The office is moving to 823 Congress, a busy stretch near the Capitol. The only options during business hours: finding paid street parking or a more expensive garage two blocks away.
"It's gonna be a wooly bear to try and get some of these big packages back to my office," said Haas.
"The option of building a facility with a parking lot in the preferred area of consideration, it just wasn't feasible,” said Sam Bolen of the U.S. Postal Service. “The cost would have been too high."
Bolen says many other large urban area post offices don't have free parking, and keeping the current location wasn't cost effective. The agency has already scaled back operations at the Guadalupe station and sold the lot to a development group responsible for some Austin high-rises. While the agency considered sites closer to I-35, Bolen says public feedback pushed the final site closer to the Capitol.
Bolen says people can move their P.O. boxes to the closest station on East Sixth, about a mile and a half away from the new Congress station, or any other station with P.O. boxes.
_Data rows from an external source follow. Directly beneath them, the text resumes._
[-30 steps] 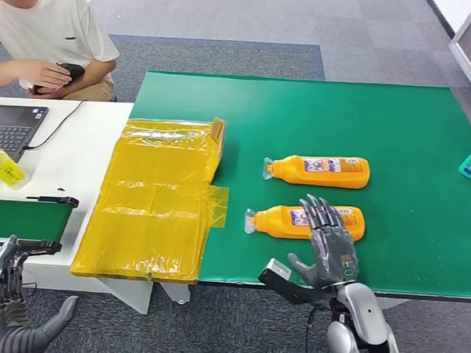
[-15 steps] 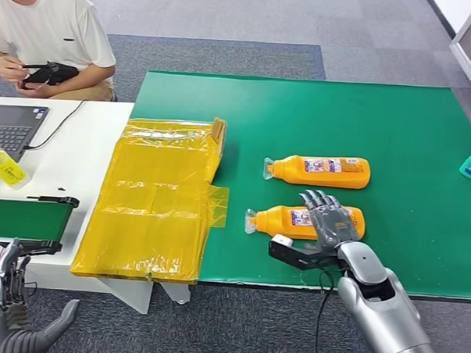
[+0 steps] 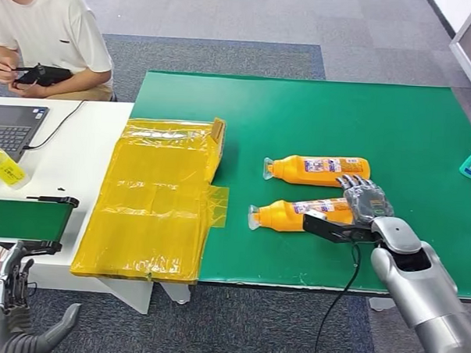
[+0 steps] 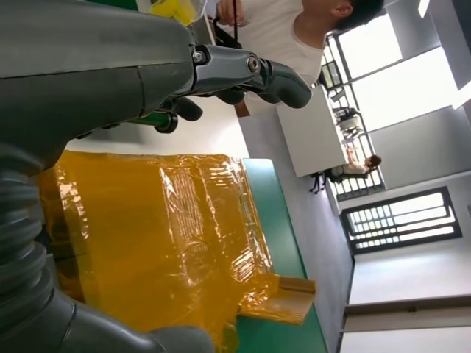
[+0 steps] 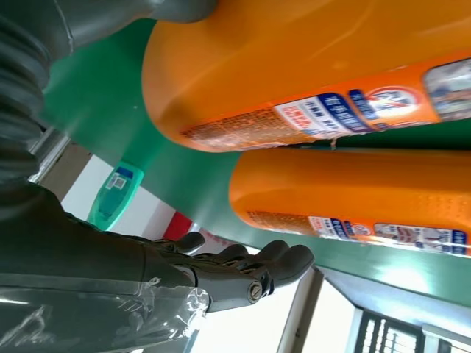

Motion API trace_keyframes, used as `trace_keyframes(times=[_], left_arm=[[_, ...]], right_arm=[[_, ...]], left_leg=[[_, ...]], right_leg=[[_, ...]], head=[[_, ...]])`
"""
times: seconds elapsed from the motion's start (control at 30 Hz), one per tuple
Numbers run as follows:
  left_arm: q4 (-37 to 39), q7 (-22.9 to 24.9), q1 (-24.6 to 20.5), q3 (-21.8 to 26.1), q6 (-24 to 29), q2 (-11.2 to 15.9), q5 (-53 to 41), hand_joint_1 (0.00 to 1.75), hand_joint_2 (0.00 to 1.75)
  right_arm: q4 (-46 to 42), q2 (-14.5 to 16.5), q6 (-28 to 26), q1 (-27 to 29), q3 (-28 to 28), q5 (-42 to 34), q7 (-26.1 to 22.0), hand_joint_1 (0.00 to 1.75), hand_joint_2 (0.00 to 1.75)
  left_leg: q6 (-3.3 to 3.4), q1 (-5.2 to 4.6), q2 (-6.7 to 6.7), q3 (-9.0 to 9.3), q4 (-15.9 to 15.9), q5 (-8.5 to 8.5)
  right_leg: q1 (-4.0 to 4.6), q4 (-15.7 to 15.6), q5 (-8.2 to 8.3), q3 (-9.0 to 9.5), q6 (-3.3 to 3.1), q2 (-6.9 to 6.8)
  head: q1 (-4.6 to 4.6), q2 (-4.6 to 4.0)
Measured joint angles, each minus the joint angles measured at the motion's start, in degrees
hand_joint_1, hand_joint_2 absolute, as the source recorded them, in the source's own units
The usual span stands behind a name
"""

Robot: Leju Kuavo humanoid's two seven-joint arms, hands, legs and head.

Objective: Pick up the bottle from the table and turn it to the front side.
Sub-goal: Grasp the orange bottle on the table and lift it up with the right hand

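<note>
Fingers (image 3: 362,184) of the right hand (image 3: 367,204) are curled over the far side of the nearer orange bottle (image 3: 296,214), with the thumb set along its near side, so the base end is seen grasped. The bottle is tilted, lying on the green table (image 3: 342,119), cap toward the yellow plastic sheet (image 3: 156,196). A second orange bottle (image 3: 319,170) is placed just beyond it. The left hand (image 3: 11,315) is seen low beside the white table, fingers apart, nothing held.
</note>
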Motion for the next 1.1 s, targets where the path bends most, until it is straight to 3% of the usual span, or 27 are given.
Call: trace_keyframes(times=[0.27,0.57,0.8,1.1], left_arm=[[-0.1,0.0,0.2,-0.1,2.7,0.0,-1.4,0.00,1.75],[-1.1,0.0,0.7,1.1,-0.3,0.1,1.6,0.00,1.75],[-1.4,0.0,0.6,1.8,-2.6,0.1,2.1,0.00,1.75],[-1.4,0.0,0.0,2.3,-3.1,0.1,1.5,0.00,1.75]], right_arm=[[0.5,-1.1,0.5,-0.6,1.2,-1.6,-1.3,0.00,1.75],[0.5,-4.2,4.0,-1.3,4.0,-8.2,-5.4,0.00,1.75],[-0.2,-7.7,11.6,-3.8,9.2,-23.0,-11.3,0.00,1.75],[-0.3,-9.9,11.9,-6.1,15.6,-28.8,-11.0,0.00,1.75]], left_leg=[[0.00,0.00,0.00,0.00,0.0,0.00],[0.03,-0.01,-0.01,-0.02,0.0,-0.02],[0.06,-0.01,-0.03,-0.01,0.0,0.02],[0.06,-0.01,-0.02,0.00,0.0,0.02]], right_leg=[[0.00,0.0,0.00,0.00,0.01,-0.01],[-0.01,0.0,0.00,0.00,0.01,-0.01],[-0.01,0.0,0.00,0.02,0.01,-0.04],[-0.01,0.0,0.01,0.02,0.02,-0.03]], head=[[0.00,0.00],[0.01,0.00],[0.01,0.00],[0.00,0.00]])
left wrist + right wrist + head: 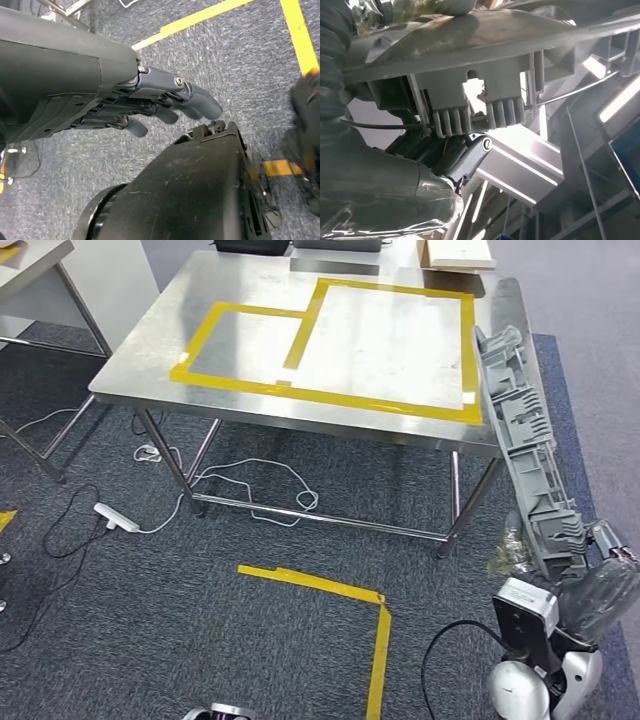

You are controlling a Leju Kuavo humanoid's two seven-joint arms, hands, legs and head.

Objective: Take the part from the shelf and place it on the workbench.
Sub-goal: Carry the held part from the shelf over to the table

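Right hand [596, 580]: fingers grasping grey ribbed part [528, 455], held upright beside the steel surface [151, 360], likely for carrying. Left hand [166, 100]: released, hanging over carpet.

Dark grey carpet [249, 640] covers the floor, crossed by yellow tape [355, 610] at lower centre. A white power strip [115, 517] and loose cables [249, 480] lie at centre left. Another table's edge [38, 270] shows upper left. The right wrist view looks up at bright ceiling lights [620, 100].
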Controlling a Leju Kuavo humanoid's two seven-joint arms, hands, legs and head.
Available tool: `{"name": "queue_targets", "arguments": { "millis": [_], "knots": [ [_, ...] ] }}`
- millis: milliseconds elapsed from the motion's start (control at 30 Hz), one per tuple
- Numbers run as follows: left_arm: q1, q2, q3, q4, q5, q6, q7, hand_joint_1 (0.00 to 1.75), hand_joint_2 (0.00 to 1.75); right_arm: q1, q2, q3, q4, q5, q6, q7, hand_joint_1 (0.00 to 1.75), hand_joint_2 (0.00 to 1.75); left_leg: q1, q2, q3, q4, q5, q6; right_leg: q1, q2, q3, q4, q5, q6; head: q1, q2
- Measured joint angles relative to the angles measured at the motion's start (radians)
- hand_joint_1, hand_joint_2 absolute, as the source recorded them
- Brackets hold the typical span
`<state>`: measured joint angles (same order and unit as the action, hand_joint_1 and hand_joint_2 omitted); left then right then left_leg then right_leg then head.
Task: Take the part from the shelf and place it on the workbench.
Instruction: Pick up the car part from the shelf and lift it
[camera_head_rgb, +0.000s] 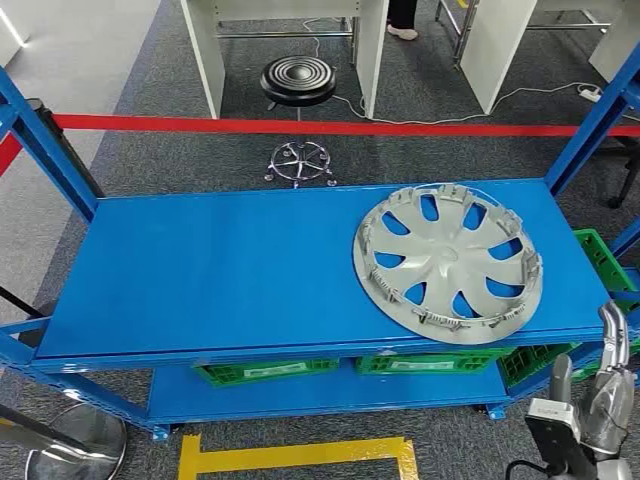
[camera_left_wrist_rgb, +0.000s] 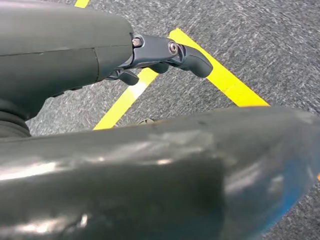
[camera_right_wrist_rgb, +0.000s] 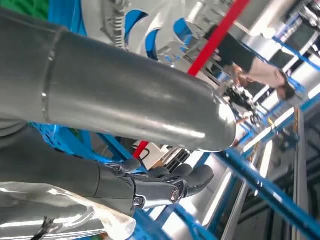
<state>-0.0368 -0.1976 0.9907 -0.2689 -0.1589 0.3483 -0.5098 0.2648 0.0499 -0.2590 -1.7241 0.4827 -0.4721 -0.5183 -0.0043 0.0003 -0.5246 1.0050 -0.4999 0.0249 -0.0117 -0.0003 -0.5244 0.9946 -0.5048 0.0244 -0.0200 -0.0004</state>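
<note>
The blue metal shelf (camera_head_rgb: 226, 270) runs across the head view between blue uprights, with green plastic crates (camera_head_rgb: 264, 369) on the lower level beneath it. On the right part of its top board lies the grey plastic wheel cover (camera_head_rgb: 447, 262), round and flat, so it has no long axis; its hollow back with the clip ring faces up, and its near edge reaches the shelf's front lip. Beyond the shelf a red barrier tape (camera_head_rgb: 340, 127) stretches across, and a black round stool (camera_head_rgb: 298, 80) stands on the grey carpet behind it. On the floor in front lies yellow tape (camera_head_rgb: 302, 455).

The left robot hand (camera_left_wrist_rgb: 166, 55) hangs above carpet and yellow lines, fingers loosely extended, holding nothing. The right robot hand (camera_head_rgb: 607, 385) sits at the lower right, fingers spread and pointing upward, empty and touching nothing. The wheel cover lies to its left and further forward, near but apart.
</note>
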Motion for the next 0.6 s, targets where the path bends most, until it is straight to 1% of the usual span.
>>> {"name": "queue_targets", "arguments": {
  "millis": [67, 100, 233, 400, 600],
  "knots": [
    [0.000, 0.000, 0.000, 0.000, -0.004, 0.000, 0.001, 0.00, 0.00, -0.005, -0.011, 0.000, 0.001, 0.008, 0.009, 0.010, 0.00, 0.00, 0.000, 0.000, 0.000, 0.000, 0.000, 0.000, 0.000, 0.000, 0.000, 0.000, 0.000, 0.000, 0.000, 0.000],
    [0.000, 0.000, 0.000, 0.000, -0.007, 0.000, 0.002, 0.00, 0.00, -0.010, -0.026, 0.001, 0.003, 0.015, 0.019, 0.020, 0.00, 0.00, 0.000, 0.000, 0.000, 0.000, 0.000, 0.000, 0.000, 0.000, 0.000, 0.000, 0.000, 0.000, 0.000, 0.000],
    [-0.003, 0.001, 0.000, 0.001, -0.025, 0.001, 0.007, 0.00, 0.00, -0.039, -0.105, 0.015, 0.025, 0.047, 0.076, 0.072, 0.00, 0.00, 0.000, 0.000, 0.000, 0.000, 0.000, 0.000, 0.000, 0.000, 0.000, 0.000, 0.000, 0.000, 0.000, 0.000],
    [-0.005, 0.006, 0.000, 0.003, -0.050, 0.000, 0.021, 0.00, 0.00, -0.067, -0.199, 0.053, 0.053, 0.100, 0.175, 0.148, 0.00, 0.00, 0.000, 0.000, 0.000, 0.000, 0.000, 0.000, 0.000, 0.000, 0.000, 0.000, 0.000, 0.000, 0.000, 0.000],
    [-0.007, 0.012, -0.001, 0.007, -0.078, -0.015, 0.041, 0.00, 0.00, -0.100, -0.285, 0.119, 0.088, 0.150, 0.281, 0.207, 0.00, 0.00, 0.000, 0.000, 0.000, 0.000, 0.000, 0.000, 0.000, 0.000, 0.000, 0.000, 0.000, 0.000, 0.000, 0.000]
  ]
}}
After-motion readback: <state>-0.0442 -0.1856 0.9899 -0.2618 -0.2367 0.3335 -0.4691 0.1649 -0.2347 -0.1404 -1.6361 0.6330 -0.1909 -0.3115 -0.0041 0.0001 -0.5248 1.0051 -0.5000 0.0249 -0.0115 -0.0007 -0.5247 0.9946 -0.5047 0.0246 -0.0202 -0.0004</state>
However, that move means a new address, and with 90 percent of their clients, like Haas, affiliated with businesses, notifying clients can be inconvenient and costly.
Still, Bolen feels confident new demand will mean no drop in post office box customers at the new station, and for other clients like Maurice Rodriguez, it’s actually a better deal.
"It's a couple blocks away from my office, so it's within walking distance," said Rodriguez.
City of Austin officials say they won’t be able to gather mail from the P.O. Box at the downtown station during the move until January 2, when the new post office opens.
Bolen says he also expects a move with a post office in San Marcos from Guadalupe St. to Stagecoach Rd. in January.